Cette catégorie inclut les explosifs militaires, miniers, de transport (airbags, prétensionneurs de ceinture, etc) : les explosifs cités dans différents secteurs sont comptabilisés ici. On retrouve aussi les explosifs grand public (feux d’artifices, fusées éclairantes, munitions de chasse et de tir sportif). Les PFAS des explosifs sont principalement des polymères fluorés et des fluoroélastomères, utilisés comme oxydants, revêtements et liants . La principale fonction recherchée est alors la résistance : thermique, chimique, à la corrosion, à la pression, aux conditions extrêmes.

Textiles techniques

Le secteur couvre les textiles techniques d’extérieur, les textiles accrochés aux bâtiments (bâches par exemple), les membranes de séparation et filtration. Les textiles techniques  sont présents dans de nombreux domaines comme l’agriculture, la construction, l’ingénierie électrique et automobile, les environnements médicaux,  la protection de l’environnement par exemple. Les textiles techniques sont traités avec des PFAS pour leurs propriétés hydrofuges, oléofuges, anti-tâches et de résistance aux intempéries.

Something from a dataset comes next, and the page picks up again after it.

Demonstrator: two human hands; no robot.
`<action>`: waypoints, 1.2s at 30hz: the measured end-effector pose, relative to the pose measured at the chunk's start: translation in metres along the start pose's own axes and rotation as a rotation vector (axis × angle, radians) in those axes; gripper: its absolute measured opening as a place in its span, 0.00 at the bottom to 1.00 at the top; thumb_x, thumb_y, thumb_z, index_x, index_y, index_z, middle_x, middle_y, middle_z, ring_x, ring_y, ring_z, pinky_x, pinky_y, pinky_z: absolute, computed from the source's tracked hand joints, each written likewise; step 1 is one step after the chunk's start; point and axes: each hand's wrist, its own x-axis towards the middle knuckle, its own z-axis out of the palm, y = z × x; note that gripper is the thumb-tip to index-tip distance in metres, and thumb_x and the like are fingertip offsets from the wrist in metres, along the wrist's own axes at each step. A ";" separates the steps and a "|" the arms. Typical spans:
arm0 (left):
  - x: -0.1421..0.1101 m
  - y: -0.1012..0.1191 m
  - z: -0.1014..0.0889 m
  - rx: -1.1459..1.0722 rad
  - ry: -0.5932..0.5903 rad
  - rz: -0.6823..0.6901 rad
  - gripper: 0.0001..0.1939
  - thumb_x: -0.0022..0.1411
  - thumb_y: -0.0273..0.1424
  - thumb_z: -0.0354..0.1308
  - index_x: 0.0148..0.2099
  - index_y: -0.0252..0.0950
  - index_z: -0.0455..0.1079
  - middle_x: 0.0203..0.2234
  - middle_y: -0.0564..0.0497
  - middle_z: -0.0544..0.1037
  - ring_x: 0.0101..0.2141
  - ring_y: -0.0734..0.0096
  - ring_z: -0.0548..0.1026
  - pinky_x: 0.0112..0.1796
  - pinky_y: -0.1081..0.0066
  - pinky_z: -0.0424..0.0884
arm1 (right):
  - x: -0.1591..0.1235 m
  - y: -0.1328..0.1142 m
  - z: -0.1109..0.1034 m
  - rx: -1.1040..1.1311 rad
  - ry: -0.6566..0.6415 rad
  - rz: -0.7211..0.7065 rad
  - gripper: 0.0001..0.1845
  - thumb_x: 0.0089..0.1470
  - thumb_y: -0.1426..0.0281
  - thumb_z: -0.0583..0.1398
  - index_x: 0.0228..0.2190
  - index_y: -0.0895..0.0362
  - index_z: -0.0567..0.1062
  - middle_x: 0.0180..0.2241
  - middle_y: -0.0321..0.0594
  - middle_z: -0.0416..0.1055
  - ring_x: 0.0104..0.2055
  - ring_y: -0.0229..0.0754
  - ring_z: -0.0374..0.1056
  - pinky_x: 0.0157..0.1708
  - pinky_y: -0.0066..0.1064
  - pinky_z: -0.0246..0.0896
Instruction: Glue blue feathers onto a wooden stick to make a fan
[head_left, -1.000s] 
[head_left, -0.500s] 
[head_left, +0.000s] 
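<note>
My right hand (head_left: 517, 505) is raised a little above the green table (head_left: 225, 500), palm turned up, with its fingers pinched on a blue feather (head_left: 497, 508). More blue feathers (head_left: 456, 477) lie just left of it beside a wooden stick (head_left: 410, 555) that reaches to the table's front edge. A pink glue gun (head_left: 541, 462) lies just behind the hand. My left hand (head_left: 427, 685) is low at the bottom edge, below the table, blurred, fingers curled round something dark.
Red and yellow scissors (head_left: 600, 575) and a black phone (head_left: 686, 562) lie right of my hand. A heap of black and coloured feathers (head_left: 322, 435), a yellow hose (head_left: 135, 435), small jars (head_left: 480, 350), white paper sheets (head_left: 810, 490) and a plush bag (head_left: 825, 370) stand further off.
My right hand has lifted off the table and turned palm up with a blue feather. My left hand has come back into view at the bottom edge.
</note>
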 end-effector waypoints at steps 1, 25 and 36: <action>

Utilisations industrielles plus larges

Ce secteur inclut les fluides hydrauliques, les solvants et les catalyseurs et auxiliaires technologiques. Les PFAS garantissent une bonne résistance à la corrosion, la pression et la température, ainsi qu’une forte conductivité. Ils forment des produits chimiquement et thermiquement très stables. Ce sont majoritairement des PFAS sous forme de gaz fluorés qui sont utilisés.